▸ **Exercise details**: Would you please retype, exactly, the lines of the listing below between the line with "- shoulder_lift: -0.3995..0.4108" and the line with "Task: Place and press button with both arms", inclusive?

▸ **The data**:
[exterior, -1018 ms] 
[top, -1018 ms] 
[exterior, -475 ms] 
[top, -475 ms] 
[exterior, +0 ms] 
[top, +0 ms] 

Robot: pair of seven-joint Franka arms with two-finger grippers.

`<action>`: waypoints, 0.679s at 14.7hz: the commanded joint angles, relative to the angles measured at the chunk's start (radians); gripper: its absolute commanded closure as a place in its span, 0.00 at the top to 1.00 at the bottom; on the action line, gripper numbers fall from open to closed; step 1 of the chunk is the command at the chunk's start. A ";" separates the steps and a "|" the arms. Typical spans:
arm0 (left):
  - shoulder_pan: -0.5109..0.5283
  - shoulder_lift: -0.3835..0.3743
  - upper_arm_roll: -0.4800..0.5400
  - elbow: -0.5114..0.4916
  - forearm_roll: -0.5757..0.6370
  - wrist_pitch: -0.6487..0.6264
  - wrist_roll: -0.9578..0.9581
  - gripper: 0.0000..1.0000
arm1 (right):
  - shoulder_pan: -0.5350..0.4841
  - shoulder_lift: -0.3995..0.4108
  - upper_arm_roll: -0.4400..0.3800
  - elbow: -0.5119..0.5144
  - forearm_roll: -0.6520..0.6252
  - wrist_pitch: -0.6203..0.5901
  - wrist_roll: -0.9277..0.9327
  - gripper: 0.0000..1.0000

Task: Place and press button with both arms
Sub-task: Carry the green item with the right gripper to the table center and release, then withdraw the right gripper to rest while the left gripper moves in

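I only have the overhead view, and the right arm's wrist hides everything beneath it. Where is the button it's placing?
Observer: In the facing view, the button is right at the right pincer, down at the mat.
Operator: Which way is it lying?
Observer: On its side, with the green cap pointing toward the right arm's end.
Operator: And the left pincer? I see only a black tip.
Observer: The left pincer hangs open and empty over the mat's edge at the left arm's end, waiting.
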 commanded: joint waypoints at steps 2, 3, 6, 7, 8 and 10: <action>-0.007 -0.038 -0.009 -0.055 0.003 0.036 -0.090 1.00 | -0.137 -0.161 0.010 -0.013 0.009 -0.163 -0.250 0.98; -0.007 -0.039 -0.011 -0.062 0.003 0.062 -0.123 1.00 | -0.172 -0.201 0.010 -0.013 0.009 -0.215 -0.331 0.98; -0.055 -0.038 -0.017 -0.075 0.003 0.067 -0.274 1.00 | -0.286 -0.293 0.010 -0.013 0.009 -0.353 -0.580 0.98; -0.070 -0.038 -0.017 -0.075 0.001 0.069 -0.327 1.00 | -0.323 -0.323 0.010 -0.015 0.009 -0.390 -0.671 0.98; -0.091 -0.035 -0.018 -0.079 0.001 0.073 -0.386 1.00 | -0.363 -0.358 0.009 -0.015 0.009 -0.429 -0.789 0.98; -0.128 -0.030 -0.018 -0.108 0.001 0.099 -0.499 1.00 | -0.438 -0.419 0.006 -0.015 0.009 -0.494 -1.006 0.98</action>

▸ **Finished task**:
  - shoulder_lift: -0.3995..0.4108
  - upper_arm_roll: -0.4400..0.3800
  - elbow: -0.5119..0.5144
  - forearm_roll: -0.6520..0.6252
  - wrist_pitch: -0.6203..0.5901
  - wrist_roll: -0.9277..0.9327
  - gripper: 0.0000..1.0000

Task: Place and press button with both arms

Nothing further is required for this exercise.